Confiante, Constance déposa ses mains sur sa taille, un sourire hautain aux lèvres. Et elle eut raison ; son oisillon revint cinq minutes après, l’une de ses pattes renfermant un bouquet de persil. Il le lâcha par terre, s’engouffra dans la cuisine et revint avec une cloche à beurre qu’il déposa délicatement aux pieds de Constance.
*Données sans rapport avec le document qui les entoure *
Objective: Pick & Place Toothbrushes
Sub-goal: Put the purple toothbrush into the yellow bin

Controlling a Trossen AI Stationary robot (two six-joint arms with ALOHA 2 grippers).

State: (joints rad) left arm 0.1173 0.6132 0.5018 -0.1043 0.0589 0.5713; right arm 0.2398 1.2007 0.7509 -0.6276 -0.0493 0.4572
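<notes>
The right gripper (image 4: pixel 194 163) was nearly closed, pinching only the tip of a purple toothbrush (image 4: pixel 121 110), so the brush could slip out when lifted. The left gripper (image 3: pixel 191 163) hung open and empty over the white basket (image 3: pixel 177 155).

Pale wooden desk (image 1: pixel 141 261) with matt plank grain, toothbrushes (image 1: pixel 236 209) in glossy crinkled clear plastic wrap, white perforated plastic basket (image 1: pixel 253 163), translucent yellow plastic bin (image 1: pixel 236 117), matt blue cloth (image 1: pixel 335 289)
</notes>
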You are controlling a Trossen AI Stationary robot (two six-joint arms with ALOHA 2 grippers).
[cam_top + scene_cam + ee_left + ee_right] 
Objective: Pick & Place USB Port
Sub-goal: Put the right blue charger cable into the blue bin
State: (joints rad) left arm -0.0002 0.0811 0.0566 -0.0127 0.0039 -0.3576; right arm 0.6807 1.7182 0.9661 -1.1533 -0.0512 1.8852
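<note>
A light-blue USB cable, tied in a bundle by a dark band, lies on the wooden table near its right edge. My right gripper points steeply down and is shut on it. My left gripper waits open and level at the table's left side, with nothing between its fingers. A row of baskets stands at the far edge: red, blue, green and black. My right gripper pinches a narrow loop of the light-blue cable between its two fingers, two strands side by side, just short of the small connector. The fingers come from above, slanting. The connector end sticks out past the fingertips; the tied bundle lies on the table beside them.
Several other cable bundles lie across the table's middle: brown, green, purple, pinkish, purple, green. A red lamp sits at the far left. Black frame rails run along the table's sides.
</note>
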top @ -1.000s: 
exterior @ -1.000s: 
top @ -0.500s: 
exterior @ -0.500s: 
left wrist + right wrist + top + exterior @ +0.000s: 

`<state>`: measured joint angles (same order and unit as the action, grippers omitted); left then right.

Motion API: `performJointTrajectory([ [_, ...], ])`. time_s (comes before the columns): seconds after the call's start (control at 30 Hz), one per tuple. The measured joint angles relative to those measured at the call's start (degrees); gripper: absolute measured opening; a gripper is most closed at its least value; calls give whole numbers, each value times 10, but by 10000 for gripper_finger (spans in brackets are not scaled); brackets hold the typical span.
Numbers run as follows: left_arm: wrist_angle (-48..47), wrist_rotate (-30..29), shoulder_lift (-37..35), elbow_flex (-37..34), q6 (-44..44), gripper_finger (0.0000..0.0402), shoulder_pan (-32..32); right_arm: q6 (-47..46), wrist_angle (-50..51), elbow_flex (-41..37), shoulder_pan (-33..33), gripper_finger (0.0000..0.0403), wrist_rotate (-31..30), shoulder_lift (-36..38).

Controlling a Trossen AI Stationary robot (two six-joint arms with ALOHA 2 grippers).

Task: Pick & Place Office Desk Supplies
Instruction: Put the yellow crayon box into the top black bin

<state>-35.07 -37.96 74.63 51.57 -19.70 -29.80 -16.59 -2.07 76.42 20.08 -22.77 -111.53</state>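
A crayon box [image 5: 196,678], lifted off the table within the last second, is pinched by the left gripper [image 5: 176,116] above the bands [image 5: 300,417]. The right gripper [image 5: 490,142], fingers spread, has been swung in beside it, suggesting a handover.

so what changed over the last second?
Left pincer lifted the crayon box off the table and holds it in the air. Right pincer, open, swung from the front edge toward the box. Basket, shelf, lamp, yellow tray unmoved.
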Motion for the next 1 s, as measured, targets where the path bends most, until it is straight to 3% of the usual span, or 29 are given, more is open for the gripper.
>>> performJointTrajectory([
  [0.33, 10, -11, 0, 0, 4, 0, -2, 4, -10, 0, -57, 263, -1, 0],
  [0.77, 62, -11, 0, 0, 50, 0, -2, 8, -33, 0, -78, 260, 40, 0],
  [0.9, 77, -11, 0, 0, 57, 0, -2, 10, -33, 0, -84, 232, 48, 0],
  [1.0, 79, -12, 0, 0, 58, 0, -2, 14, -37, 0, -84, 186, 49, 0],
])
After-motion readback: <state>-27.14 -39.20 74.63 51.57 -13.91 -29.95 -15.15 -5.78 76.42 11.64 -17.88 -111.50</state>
- Je n’ai aucune expérience, je n’ai pas encore appris tous les traitements, déclara-t-elle. Le caladrius décèle une blessure et apporte un remède nécessaire à la guérison d’un blessé ou d’un malade.
- Et moi, je ne suis pas guérisseur, mais ce cataplasme est fréquent chez nous, dit Osmond. On mélange du persil à du gras, ce qui nous donne une pommade très efficace.
- Il aurait pu prendre un médicament… mais ce n’est pas son milieu, ici, il ne sait pas ce que c’est ni où en trouver.
- Cet oisillon a du flair, compléta Osmond en souriant faiblement. Merci, Constance, tu es adorable, mais je ne pense pas que cette démonstration les fasse changer d’avis.
À la fois hésitants et bouleversés, les adolescents restèrent coi.
- Donc… nos oiseaux aussi ont leur propre don ? finit par articuler Endrick, ce qui étonna Constance.
Osmond hocha la tête.
- Je pense que cette journée a été éprouvante pour vous, c’est normal que vous soyez aussi méfiants. Je ne peux vous en dire plus pour le moment… en tout cas, si cette quête vous intéresse, Constance vous donnera son… son…
- Numéro de téléphone, lui glissa-t-elle à l’oreille.
- Oui, son numéro de téléphone, c’est cela. Vous pourrez l’appeler pour lui demander quand nous partirons.
- Partir dans votre vallée ? s’enquit Ariane.
- Non, je veux vous former avant. L'arclef m’a mené à un endroit abandonné en pleine campagne. Je comprendrais que vous n’acceptiez pas, mais je garde tout de même les oisillons avec moi. Si vous êtes partants et que vous avez confiance en votre oiseau, et non en moi car je n’ai aucune liaison avec vous, dans ce cas, appelez Constance. Elle organisera un voyage en train pour que vous puissiez y aller tous ensemble.
- Est-ce vraiment nécessaire ? demanda Colin.
- Vous accomplirez tout ensemble. Apprendre à vous connaître serait la moindre des choses.
Peu convaincus, les adolescents finirent par se lever et adresser leur respect au vieil Osmond.
Au moins, ils sont polis, pensa Constance.
À sa plus grande surprise, tous lui demandèrent son numéro de téléphone. Ils semblaient nager en plein délire, tous silencieux et les mains tremblantes d’hésitation en attrapant le bout de papier que Constance leur tendait. Ils avaient certainement du mal à y croire, pourtant, tout comme elle, quelque chose au fond d’eux devait les persuader de tenter cette aventure surréaliste.